* _Your instructions_: From the material below, copy exactly the lines beginning with the one that contains "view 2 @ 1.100" and ending with the one that contains "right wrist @"; the pictures stay out.
**** Source data ****
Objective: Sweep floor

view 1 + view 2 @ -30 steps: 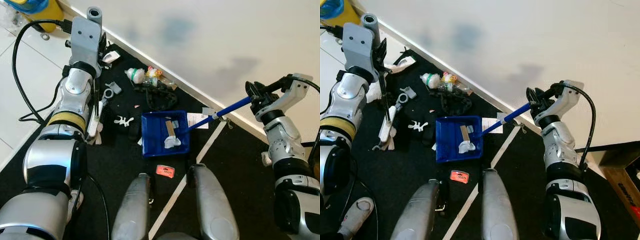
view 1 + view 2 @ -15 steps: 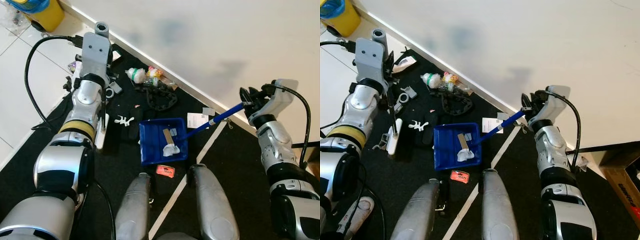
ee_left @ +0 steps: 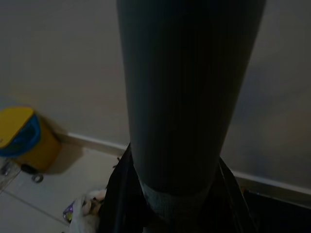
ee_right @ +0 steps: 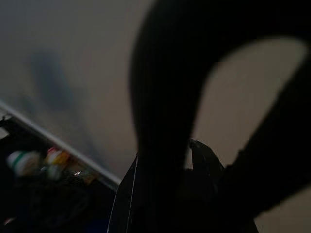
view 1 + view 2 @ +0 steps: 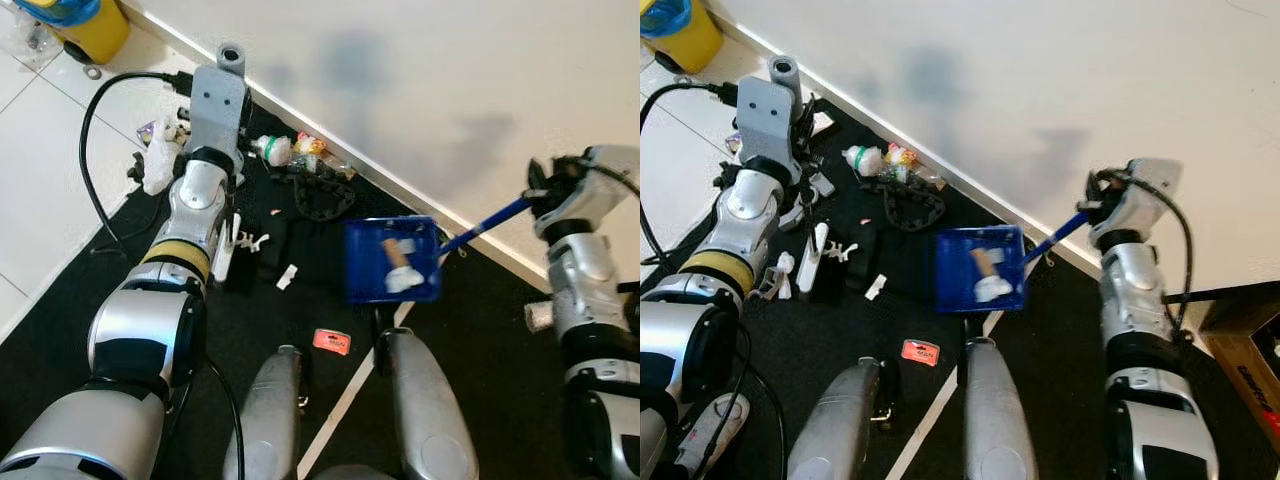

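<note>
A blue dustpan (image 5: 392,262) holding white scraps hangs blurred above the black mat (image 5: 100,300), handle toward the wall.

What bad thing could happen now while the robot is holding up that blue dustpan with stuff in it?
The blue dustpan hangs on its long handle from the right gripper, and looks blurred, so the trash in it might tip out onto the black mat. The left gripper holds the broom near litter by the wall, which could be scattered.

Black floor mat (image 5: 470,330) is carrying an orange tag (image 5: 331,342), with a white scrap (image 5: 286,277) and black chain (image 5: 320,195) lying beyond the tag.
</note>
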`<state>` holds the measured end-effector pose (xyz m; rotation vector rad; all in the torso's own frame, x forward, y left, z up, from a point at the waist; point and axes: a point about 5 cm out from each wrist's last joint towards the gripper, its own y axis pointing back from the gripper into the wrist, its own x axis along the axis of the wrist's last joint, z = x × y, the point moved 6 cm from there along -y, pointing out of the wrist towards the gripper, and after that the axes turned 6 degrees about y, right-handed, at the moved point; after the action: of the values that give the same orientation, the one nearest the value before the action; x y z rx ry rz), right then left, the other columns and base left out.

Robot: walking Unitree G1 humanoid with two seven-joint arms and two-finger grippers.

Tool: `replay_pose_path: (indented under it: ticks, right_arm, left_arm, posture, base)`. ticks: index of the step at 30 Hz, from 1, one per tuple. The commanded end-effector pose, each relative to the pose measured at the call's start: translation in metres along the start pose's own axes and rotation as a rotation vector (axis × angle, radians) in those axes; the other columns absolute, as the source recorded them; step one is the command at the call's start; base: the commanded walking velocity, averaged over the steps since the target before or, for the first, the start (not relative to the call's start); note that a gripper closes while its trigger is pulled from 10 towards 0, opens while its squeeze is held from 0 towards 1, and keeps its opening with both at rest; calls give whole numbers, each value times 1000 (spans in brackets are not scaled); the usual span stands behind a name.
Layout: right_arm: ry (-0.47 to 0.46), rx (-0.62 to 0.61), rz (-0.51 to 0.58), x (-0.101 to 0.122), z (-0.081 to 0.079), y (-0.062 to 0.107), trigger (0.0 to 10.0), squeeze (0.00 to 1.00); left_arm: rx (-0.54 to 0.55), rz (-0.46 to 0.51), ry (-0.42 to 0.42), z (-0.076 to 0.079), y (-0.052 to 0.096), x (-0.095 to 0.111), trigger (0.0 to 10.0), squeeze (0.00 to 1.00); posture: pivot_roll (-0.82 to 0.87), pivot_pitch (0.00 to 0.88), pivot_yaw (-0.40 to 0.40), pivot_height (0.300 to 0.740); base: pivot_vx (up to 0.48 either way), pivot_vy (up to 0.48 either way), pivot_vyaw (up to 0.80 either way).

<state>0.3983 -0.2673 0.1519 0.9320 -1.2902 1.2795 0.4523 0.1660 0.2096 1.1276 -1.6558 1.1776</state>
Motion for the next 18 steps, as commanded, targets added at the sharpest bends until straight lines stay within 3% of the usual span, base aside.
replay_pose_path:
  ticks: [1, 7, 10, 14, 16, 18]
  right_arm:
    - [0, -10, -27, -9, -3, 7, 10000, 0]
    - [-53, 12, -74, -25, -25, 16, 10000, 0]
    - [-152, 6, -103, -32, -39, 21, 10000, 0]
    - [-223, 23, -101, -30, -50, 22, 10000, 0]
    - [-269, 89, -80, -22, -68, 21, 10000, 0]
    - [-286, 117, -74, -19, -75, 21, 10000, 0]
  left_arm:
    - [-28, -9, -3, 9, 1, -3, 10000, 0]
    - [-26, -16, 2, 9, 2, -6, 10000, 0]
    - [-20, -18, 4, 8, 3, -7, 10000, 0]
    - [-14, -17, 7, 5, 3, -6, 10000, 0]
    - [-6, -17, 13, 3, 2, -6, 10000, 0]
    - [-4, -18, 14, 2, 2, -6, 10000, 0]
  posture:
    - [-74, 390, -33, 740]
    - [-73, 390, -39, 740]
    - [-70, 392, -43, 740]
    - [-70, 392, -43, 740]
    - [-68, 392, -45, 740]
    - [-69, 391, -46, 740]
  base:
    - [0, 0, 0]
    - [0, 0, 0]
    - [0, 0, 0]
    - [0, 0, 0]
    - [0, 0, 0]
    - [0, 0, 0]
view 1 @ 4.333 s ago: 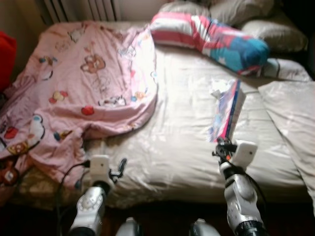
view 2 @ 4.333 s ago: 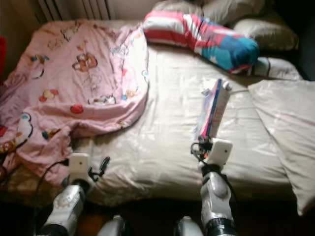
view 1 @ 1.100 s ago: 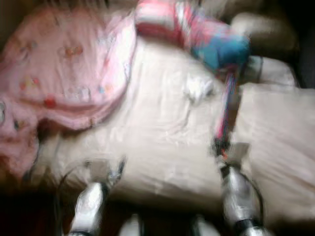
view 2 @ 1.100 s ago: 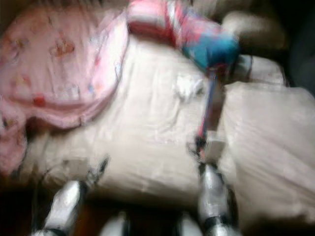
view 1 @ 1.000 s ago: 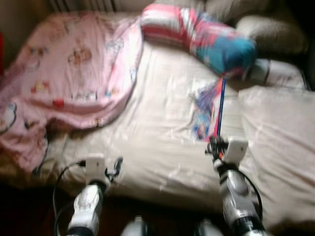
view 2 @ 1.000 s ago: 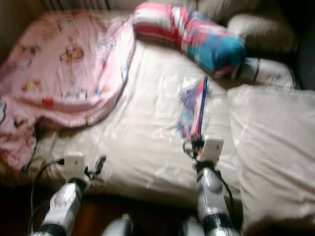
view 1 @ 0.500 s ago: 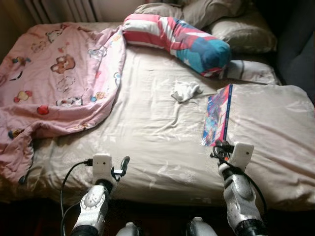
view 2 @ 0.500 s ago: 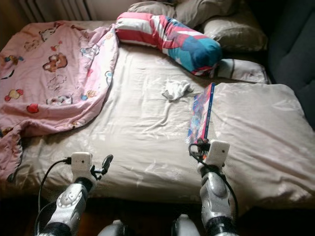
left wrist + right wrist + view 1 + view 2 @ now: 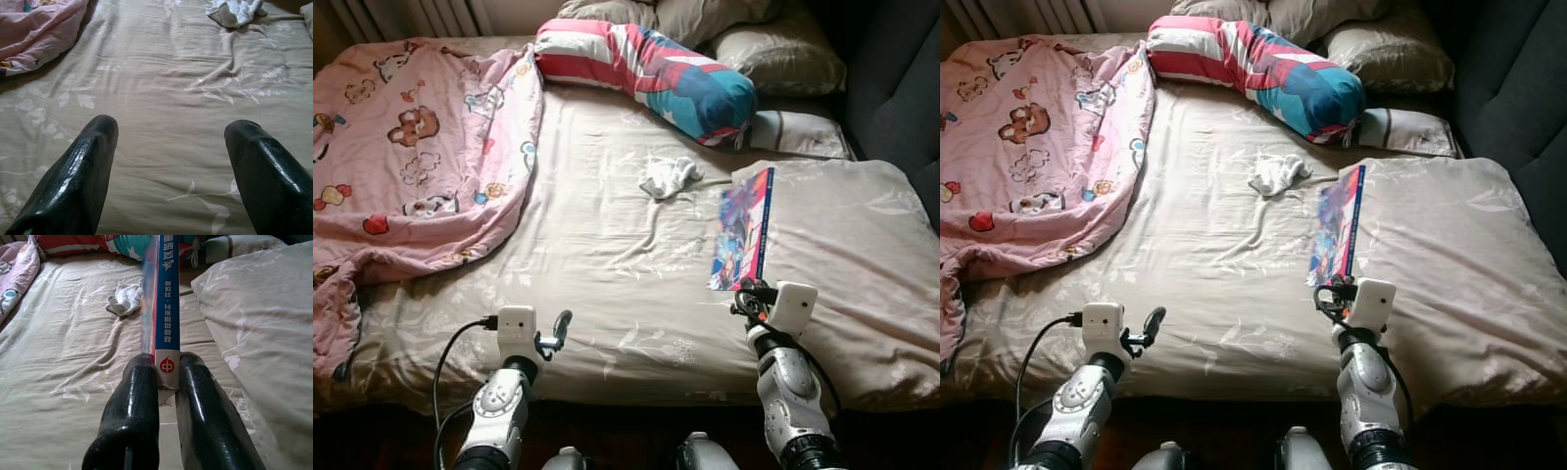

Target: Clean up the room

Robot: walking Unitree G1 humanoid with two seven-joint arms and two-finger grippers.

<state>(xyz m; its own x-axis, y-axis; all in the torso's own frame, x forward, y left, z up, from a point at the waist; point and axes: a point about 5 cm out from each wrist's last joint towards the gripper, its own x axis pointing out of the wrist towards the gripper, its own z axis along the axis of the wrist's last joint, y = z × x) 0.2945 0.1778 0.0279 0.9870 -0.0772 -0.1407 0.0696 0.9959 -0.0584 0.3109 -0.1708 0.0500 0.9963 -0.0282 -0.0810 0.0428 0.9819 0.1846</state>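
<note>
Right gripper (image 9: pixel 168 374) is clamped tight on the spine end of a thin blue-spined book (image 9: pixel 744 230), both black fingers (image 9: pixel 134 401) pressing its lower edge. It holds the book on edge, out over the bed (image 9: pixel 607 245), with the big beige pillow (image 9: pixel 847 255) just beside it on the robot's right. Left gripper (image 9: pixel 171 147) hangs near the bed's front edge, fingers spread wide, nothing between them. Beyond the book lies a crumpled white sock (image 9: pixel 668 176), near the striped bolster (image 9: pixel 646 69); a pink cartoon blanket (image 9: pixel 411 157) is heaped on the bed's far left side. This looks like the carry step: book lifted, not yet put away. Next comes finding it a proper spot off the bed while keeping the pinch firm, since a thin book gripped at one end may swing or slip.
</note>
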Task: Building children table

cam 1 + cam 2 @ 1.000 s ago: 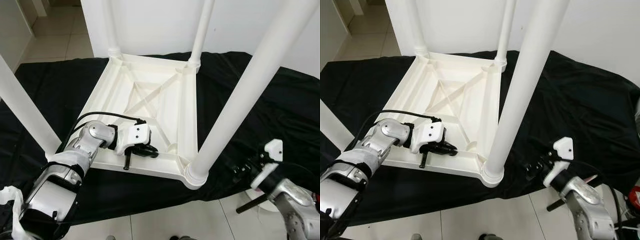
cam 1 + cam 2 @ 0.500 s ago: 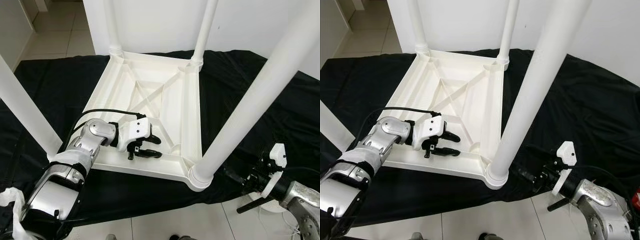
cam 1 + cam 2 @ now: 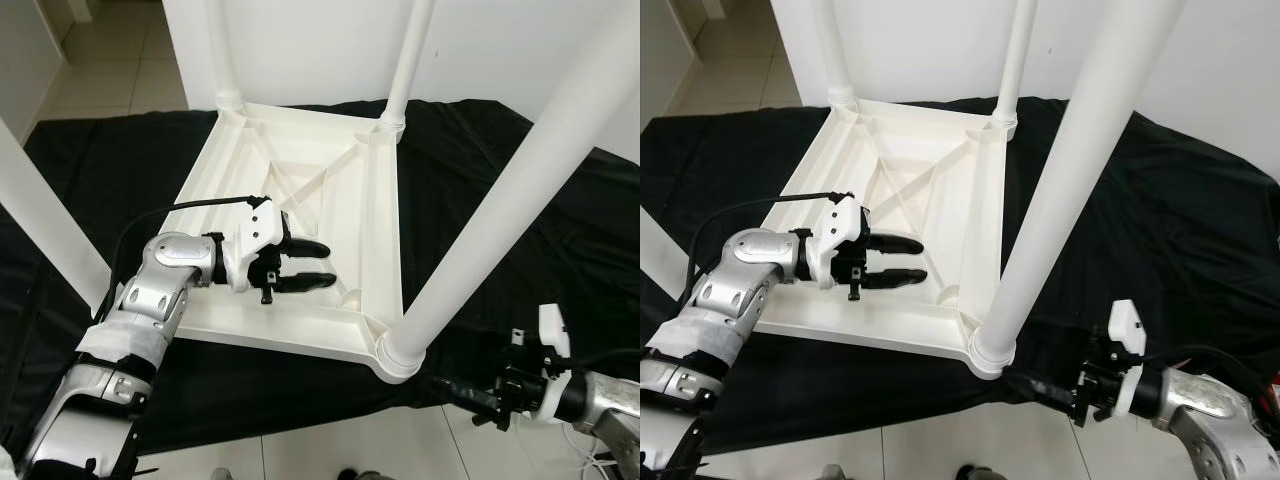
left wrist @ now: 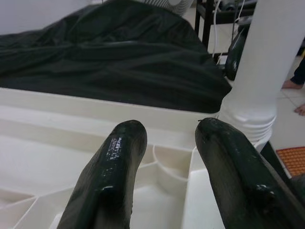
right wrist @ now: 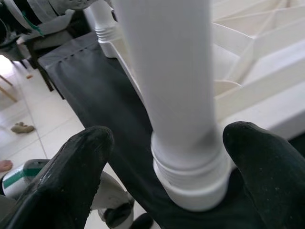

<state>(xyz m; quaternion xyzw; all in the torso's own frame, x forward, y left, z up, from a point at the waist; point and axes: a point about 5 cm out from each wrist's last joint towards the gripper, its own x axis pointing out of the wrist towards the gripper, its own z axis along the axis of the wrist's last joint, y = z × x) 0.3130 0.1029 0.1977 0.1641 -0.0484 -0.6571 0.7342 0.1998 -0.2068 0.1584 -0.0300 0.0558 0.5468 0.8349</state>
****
* _Written response_:
view 2 @ 1.100 s ago: 
view 1 @ 1.000 s ago: 
view 2 @ 1.000 s ago: 
view 1 @ 0.500 s ago: 
view 2 @ 0.500 s ago: 
left wrist + right wrist + view 1 + view 2 @ now: 

Target: Clean up the room

Robot: walking Unitree G1 humanoid with two seven-joint arms and two-finger grippers.

<state>(xyz m; its own x-axis, y-axis; all in the torso's own frame, x forward, y left, z up, from a point at the waist; point and axes: a point about 5 cm out from each wrist's last joint towards the gripper, its own x axis pointing out of the wrist towards the gripper, its own z axis along the axis of the wrist's last joint, y = z × x) 0.2945 0.1778 0.0279 0.9870 -0.0772 -0.1407 0.0696 0.9959 -0.0584 0.3109 -0.1708 0.0500 0.9963 -0.0282 -0.0810 0.0428 0.9819 0.1846</state>
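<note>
Right gripper (image 9: pixel 168 374) is clamped tight on the spine end of a thin blue-spined book (image 9: pixel 744 230), both black fingers (image 9: pixel 134 401) pressing its lower edge. It holds the book on edge, out over the bed (image 9: pixel 607 245), with the big beige pillow (image 9: pixel 847 255) just beside it on the robot's right. Left gripper (image 9: pixel 171 147) hangs near the bed's front edge, fingers spread wide, nothing between them. Beyond the book lies a crumpled white sock (image 9: pixel 668 176), near the striped bolster (image 9: pixel 646 69); a pink cartoon blanket (image 9: pixel 411 157) is heaped on the bed's far left side. This looks like the carry step: book lifted, not yet put away. Next comes finding it a proper spot off the bed while keeping the pinch firm, since a thin book gripped at one end may swing or slip.
</note>
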Task: Building children table

cam 1 + cam 2 @ 1.000 s ago: 
cam 1 + cam 2 @ 0.500 s ago: 
cam 1 + cam 2 @ now: 
left wrist @ now: 
right wrist @ now: 

The answer has been given, and the exercise is done.